Figure 4. Viremia of macaques infected with EV71. (A) Virus loads in the blood obtained from infected macaques within 7 dpi. (B) The presence of EGFP-EV71 in PBMCs (as assessed by the expression of EGFP) from infected macaques during days 1–6 pi was analyzed using flow cytometry, and the representative dot plots are shown. (C) Viral loads in the blood cells and plasma from infected macaques within 7 dpi. (D) Viral loads in whole blood from the virus-infected group and in animals infected with the virus after passive immunization within 7 dpi. The data presented are the mean ± SD of the independent experiments from three animal, n = 3.

TABLE 2

Table 2. Clinical manifestations observed in neonatal rhesus macaques.

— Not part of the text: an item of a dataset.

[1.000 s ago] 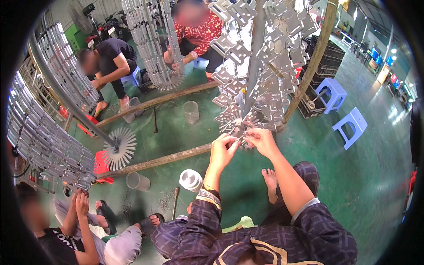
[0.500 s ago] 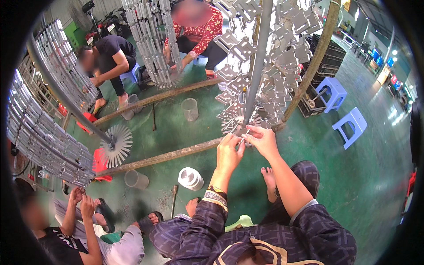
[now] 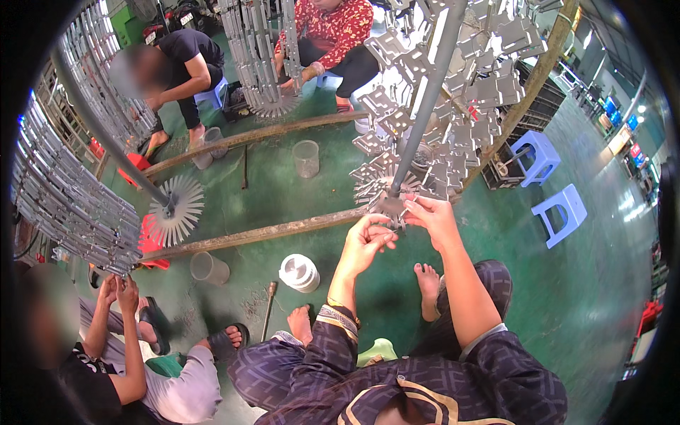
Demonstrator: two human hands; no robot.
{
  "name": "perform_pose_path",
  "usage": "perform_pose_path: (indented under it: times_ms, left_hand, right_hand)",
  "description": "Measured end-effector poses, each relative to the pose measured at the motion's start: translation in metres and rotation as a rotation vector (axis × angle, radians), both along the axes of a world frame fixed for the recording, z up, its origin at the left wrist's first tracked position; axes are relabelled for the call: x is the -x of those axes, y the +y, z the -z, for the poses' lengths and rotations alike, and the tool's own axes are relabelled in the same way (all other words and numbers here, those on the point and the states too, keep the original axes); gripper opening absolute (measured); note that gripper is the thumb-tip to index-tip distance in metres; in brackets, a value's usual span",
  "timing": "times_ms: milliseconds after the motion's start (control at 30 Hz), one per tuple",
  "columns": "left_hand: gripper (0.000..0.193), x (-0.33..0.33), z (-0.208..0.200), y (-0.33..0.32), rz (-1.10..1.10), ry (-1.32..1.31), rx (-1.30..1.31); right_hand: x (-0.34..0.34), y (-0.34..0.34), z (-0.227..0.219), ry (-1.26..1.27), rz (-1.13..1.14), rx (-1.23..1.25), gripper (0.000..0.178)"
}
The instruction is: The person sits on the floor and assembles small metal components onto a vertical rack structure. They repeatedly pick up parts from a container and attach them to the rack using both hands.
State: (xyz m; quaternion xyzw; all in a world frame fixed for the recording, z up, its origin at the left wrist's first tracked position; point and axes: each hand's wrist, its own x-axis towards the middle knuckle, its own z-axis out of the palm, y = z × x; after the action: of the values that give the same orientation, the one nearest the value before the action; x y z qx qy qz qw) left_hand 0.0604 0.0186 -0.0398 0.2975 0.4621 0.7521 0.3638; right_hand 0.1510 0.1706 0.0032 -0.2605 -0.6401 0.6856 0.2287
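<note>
In front of me hangs a rack of shiny metal brackets (image 3: 460, 134) around a grey pole (image 3: 423, 106). A flat bracket (image 3: 390, 205) sits at the rack's low near side. My right hand (image 3: 433, 221) pinches the right edge of this bracket between thumb and fingers. Just below and left of it, my left hand (image 3: 365, 246) has its fingers curled and thumb pressed in. Whatever tiny thing it holds, if any, is too small to name. Small dark parts show between the two hands, under the bracket.
A wooden beam (image 3: 269, 232) crosses before me. On the green floor stand a white container (image 3: 299, 273), clear plastic cups (image 3: 210, 268) and a metal rod (image 3: 269, 310). Blue stools (image 3: 561, 214) are at the right. Co-workers sit left and across, beside other hanging racks (image 3: 78, 198).
My left hand has drawn slightly down and away from my right, and more of the flat bracket shows between them. The whole view has shifted a little.
</note>
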Motion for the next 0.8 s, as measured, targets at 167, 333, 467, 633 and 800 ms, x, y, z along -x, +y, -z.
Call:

EV71 Prefers the CD141⁺ Subset of Pre-cDCs

DCs, the key regulators of immune activation, develop in the bone marrow from the common DC precursors that give rise to plasmacytoid DCs (pDCs) and to the intermediate cells known as pre-cDCs (Dalod et al., 2014). After observing that EV71 infects DCs in the trachea and respiratory lymph nodes and appears to co-localize with CD141⁺ DCs, we aimed to clarify if this DC subset is preferentially infected by EV71. The results of our flow cytometry experiments confirm that the CD141⁺ pre-cDC subset is the main DC population preferentially infected by EV71 (Figure 5). In the lungs, one of the organs primarily infected by EV71 when infection occurs via the respiratory tract, ~40% of the EGFP-positive cells belonged to the CD141⁺DC subset on day 6 pi (Figure 5A). At this time, the CD141⁺ rates were ~15% of those of the EGFP-positive cells in the pulmonary lymph node and of about 25, 34, 15, and 40% of the EGFP-positive cells in the submaxillary lymph node, axillary lymph node, spleen, and blood, respectively (Figures 5B–F). However, approximately 8.5, 15, and 7% of the EGFP-positive cells from the submaxillary lymph node, axillary lymph node, and spleen, respectively, belonged to the CD11b⁺ DC subset (Figures 5C–E), and about 6.5, 10, and 18% of the EGFP-positive cells from the axillary lymph node, spleen, and blood, respectively, were macrophagocytes (Figures 5D–F). Interestingly, about 15 and 6% of the EFGP-positive cells from the spleen and blood, respectively, were mature DCs (CD83⁺DCs; Figures 5E,F), but few EFGP-positive T and B cells were found.

FIGURE 5

Figure 5. Flow cytometry analysis of EGFP-EV71-infected DC subsets. Distribution of EGFP-EV71-infected DC subsets in the lungs (A), pulmonary lymph nodes (B), submaxillary lymph nodes (C), axillary lymph nodes (D), spleen (E), and blood (F). The data are presented as the mean ± SD, n = 3. The tissues samples were obtained from rhesus macaques challenged via the respiratory tract at 6 dpi.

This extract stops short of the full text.